My Mom did so love apricots. She was brought up in the dust bowl era in the cotton fields of West Texas, so you know it had to be something take could be kept in the cabinet indefinitely.








That's a 6" plate. You are supposed to roll them in colored sugar. Didn't say what color but since I had green, gold & purple left over from the Mardi Gras King Cakes, these are Mardi Gras balls...LOL

Please do not confuse these with: 
*Delicious Dish: Schweddy Balls*

Enjoy!


*Ingredients:*
3/4 cup dried apricot
1/2 cup nuts
1 teaspoon grated lemon rind
3/4 cup flaked coconut
1/2 teaspoon grated orange rind
1 tablespoon lemon juice

*Directions:*
Steam apricots for 5 mins. Chop Fruit with nuts and coconut. Stir in rinds and juice. Shape into 1 inch balls and roll into colored granulated sugar.

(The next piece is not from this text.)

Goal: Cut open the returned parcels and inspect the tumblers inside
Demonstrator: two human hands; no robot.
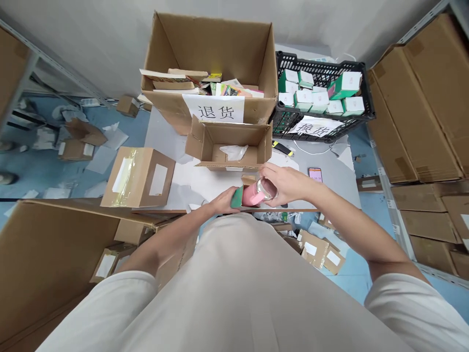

WOW this cookbook app makes this so much easier! I told ya I was building a family cook book!


----------



## indaswamp (Mar 27, 2018)

I guess the apricot is the binder in this recipe? Looks good!


----------



## foamheart (Mar 27, 2018)

indaswamp said:


> I guess the apricot is the binder in this recipe? Looks good!



LOL... I worried about the same thing. These are my Mom's and Great's and Great greats recipes I have put in a book for for Sister and her Grand kids. It binds up well, I used an Oscar processer. I HATE , HATE food processors, they ruined my Mom's cooking! I am sure she chopped all this up. I also worried about the sugar coating, see it 0% tumidity were she was raised. I figured I watch and see how they do just sitting on the counter uncovered.  LOL.... if there is any left by tomorrow.


----------



## SmokinAl (Mar 28, 2018)

They look delicious!
I'm not a big sweet eater, but I'd sure give those a shot!
Al


----------



## tropics (Mar 28, 2018)

Looks like something my wife would Love 
Saving this for the to do list LIKE
Richie


----------



## bluewhisper (Mar 28, 2018)

My mother would make orange/apricot balls but they were more chunky. The dried apricot and the orange rind were cut to fine shreds and cooked together with sugar (no coconut) then balled and rolled in sugar. Very tart and sweet at the same time. For the holidays she would make a version including cooked cranberries. The best way to handle/store them is to use those small paper pastry cups.


----------



## foamheart (Mar 28, 2018)

SmokinAl said:


> They look delicious!
> I'm not a big sweet eater, but I'd sure give those a shot!
> Al



They didn't take 10 mins to make, they didn't cost 5.00 for the ingredients and there is plenty left to try other ideas. You could make these with any dried fruit apple, peaches, cranberries, etc......  The Apricot though is a different taste because you hardly ever see it anywhere. I have old taste buds, and I can't really taste the coconut, initially I don't taste the apricot, but that taste sort of lingers and growns in your mouth. I was really wondering about how these would be, I gotta say I am pleasantly surprised


.


----------



## foamheart (Mar 28, 2018)

tropics said:


> Looks like something my wife would Love
> Saving this for the to do list LIKE
> Richie



Richie, a suggestion. When you buy the apricot, get some apple, or pineapple or cranberry or peach also. Whatever you think she'll like. The texture on these are different. My first thought was they would be good covered in chocolate like a Martha Washington ball. Then I realized the chocolate would probably ruin it. Its more like a "Candy" you'd get in the middle east at a bazaar.


----------



## foamheart (Mar 28, 2018)

bluewhisper said:


> My mother would make orange/apricot balls but they were more chunky. The dried apricot and the orange rind were cut to fine shreds and cooked together with sugar (no coconut) then balled and rolled in sugar. Very tart and sweet at the same time. For the holidays she would make a version including cooked cranberries. The best way to handle/store them is to use those small paper pastry cups.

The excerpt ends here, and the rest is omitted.